(What the task asks) Print the whole listing, keeping every line exactly as given.

=-=-=

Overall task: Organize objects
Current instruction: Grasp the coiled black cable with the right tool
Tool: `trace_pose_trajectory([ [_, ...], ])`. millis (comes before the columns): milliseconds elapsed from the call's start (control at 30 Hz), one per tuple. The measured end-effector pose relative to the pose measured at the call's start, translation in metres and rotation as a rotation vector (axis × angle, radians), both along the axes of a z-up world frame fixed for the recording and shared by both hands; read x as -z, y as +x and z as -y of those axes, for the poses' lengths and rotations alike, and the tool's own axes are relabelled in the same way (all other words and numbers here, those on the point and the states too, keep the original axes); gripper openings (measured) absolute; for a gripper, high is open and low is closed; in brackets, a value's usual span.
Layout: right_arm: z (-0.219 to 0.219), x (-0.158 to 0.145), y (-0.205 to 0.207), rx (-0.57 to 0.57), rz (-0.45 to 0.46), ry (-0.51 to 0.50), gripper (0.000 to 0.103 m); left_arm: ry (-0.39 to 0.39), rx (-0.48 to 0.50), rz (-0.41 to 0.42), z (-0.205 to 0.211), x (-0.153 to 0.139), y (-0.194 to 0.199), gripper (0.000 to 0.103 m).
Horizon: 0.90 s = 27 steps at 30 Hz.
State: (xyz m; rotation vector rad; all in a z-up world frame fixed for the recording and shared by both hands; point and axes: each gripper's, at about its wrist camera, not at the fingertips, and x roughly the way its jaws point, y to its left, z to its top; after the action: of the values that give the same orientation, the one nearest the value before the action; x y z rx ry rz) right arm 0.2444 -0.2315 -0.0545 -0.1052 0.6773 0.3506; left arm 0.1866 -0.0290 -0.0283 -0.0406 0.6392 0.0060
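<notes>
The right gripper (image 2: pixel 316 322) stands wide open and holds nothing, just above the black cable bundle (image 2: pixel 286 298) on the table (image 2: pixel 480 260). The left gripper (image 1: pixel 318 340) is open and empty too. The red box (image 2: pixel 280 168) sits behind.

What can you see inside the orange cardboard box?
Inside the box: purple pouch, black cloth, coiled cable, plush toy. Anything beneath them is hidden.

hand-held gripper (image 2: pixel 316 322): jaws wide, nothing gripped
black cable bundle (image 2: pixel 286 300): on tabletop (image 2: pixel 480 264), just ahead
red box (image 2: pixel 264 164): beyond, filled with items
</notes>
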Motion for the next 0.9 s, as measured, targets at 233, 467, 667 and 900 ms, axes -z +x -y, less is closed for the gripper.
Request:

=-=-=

(Task response)
Overall task: Organize objects
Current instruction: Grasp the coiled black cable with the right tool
Tool: `trace_pose_trajectory([ [_, ...], ])`. millis (comes before the columns): milliseconds elapsed from the call's start (control at 30 Hz), one per tuple. The measured end-effector pose relative to the pose measured at the call's start, translation in metres and rotation as a rotation vector (axis × angle, radians), both along the axes of a z-up world frame fixed for the recording and shared by both hands; read x as -z, y as +x and z as -y of those axes, for the poses' lengths and rotations alike, and the tool's own axes are relabelled in the same way (all other words and numbers here, those on the point and the states too, keep the original axes); gripper openings (measured) absolute; for a gripper, high is open and low is closed; in brackets, a value's usual span.
Layout: right_arm: z (-0.219 to 0.219), x (-0.158 to 0.145), y (-0.205 to 0.207), rx (-0.57 to 0.57), rz (-0.45 to 0.46), ry (-0.51 to 0.50), gripper (0.000 to 0.103 m); left_arm: ry (-0.39 to 0.39), rx (-0.48 to 0.50), rz (-0.41 to 0.42), z (-0.205 to 0.211), x (-0.153 to 0.139), y (-0.194 to 0.199), gripper (0.000 to 0.103 m).
Horizon: 0.90 s = 27 steps at 30 Hz.
State: (xyz m; rotation vector rad; all in a z-up world frame fixed for the recording and shared by both hands; point and axes: each gripper's, at about its wrist camera, not at the fingertips, and x roughly the way its jaws point, y to its left, z to its top; after the action: of the values that give the same orientation, the one nearest the value before the action; x y z rx ry rz) right arm 0.2444 -0.2315 -0.0545 -0.1052 0.6773 0.3506; left arm 0.1866 -0.0290 -0.0283 -0.0406 0.6392 0.0060
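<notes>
The right gripper (image 2: pixel 316 322) stands wide open and holds nothing, just above the black cable bundle (image 2: pixel 286 298) on the table (image 2: pixel 480 260). The left gripper (image 1: pixel 318 340) is open and empty too. The red box (image 2: pixel 280 168) sits behind.

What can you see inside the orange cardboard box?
Inside the box: purple pouch, black cloth, coiled cable, plush toy. Anything beneath them is hidden.

hand-held gripper (image 2: pixel 316 322): jaws wide, nothing gripped
black cable bundle (image 2: pixel 286 300): on tabletop (image 2: pixel 480 264), just ahead
red box (image 2: pixel 264 164): beyond, filled with items
</notes>
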Motion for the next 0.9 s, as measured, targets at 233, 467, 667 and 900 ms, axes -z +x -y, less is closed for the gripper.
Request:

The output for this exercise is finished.